After a beat, I remember falling asleep in Christian’s arms and sweep my hand out to the other side of the bed only to find it empty and the sheets cool to the touch.
He’s clearly been out of bed for a while…
Maybe I snore? Maybe he had a hard time sleeping with someone else in the bed and decided to head out to the couch?
Or maybe he got freaked out by how needy and clingy I’m being and decided he had to dip?
I’m about to get upset about that when I remember why I’m needy and clingy in the first place and my throat gets tight.
Kyle. He’s gone.
Maybe forever.
I might never cuddle with him on the couch or watch him zoom down the slide in the backyard or take him for a Sunday walk in the park wearing his favorite sparkly pink bow tie ever again. He might end up on someone’s dinner plate this Thanksgiving and it will be all my fault.
I got too careless, too trusting. I should have remembered that he’s a very smart animal, but he’s still an animal and a slave to his instincts. If he heard a sexy lady turkey gobbling in the field behind the house, he would have been biologically compelled to try to go to her. He has no awareness of how dangerous the wild can be for a bird who’s used to being treated like a pet.
Even when I first adopted him, Kyle was having a hard time making it on his own. The vet said his cognitive abilities could have been negatively affected by all the toxic grain, or he simply might have grown so accustomed to an easy meal that he’d forgotten how to forage. Either way, the end result was the same.
Kyle was failing to thrive. He’d dropped a lot of weight and had been on the losing end of at least one fight with a bigger, meaner turkey. He had ugly wounds on his neck and chest that I had to treat with salve for the entire first week I fostered him in the dorm.
The reason for the fighting, I later learned, was likely another male bird who was pissed about Kyle competing with him for mates, which didn’t surprise me for a second. Kyle is one horny customer. He practically pushed down the fence last spring, warbling his best mating song as he tried to get to the lady turkeys on the other side. If he encounters other turkeys while he’s out and about, he will try to score a girlfriend, and could end up getting killed for his trouble.
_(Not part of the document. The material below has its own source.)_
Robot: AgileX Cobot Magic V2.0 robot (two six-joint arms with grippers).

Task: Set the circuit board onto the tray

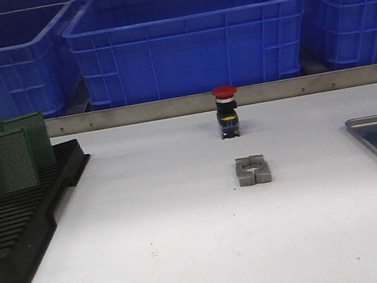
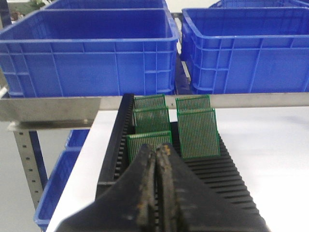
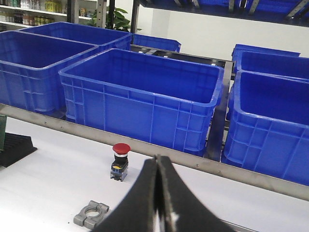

Basically, there’s nothing out there in the big bad world for him but death. I have to find him. I just have to. There’s not a moment to waste. There has to be something I can do to keep searching now, even if it is dark. Maybe I can troll Minnesota hunting websites and see where the locals are having luck with their turkey hunting this year.
I swing my legs over the side of the bed and down to the floor, yipping in surprise as my foot brushes something soft and warm. Heart racing, I glance down to see two glowing eyes peering up at me in the dark.
“Bella?” I ask in a sleep-rough voice, earning myself a soft chirp from the creature at my feet.
My lips curving despite my Kyle-induced sadness and stress, I reach over and flip on the light, revealing a blinking little skunk. “Hey there, cutie. How did you get in here? I know I closed and locked the door.”
She snuffles something that could be an admission of super-secret skunk witchcraft powers—or allergies—and jumps up to brace her front paws on my shin.
“You want to come find Christian with me?” I collect her from the floor, adding in a whisper as I start toward the still closed and locked door—she really is a little Houdini. “He has to be here somewhere. He wouldn’t leave you behind.”
But a brief walkabout reveals he’s done just that. There’s no Christian in the guest room, the kitchen, or living room, and a quick glance outside reveals his truck has vanished from the driveway.
Heart sinking into my stomach, I assure Bella, “He’ll be back. He adores you, even if he isn’t so sure about me,” but I’m not sure I believe it.
I mean, I know he cares about me as a friend, but he made it clear from the beginning that he wasn’t interested in anything but a little wham, bam, see-you-later-and-we’ll-never-talk-about-the-whamming-again, thank you, ma’am. Leaning on him while I freak out about my pet running away and dragging him to my bed for an off-limits sleepover was never supposed to be in the cards.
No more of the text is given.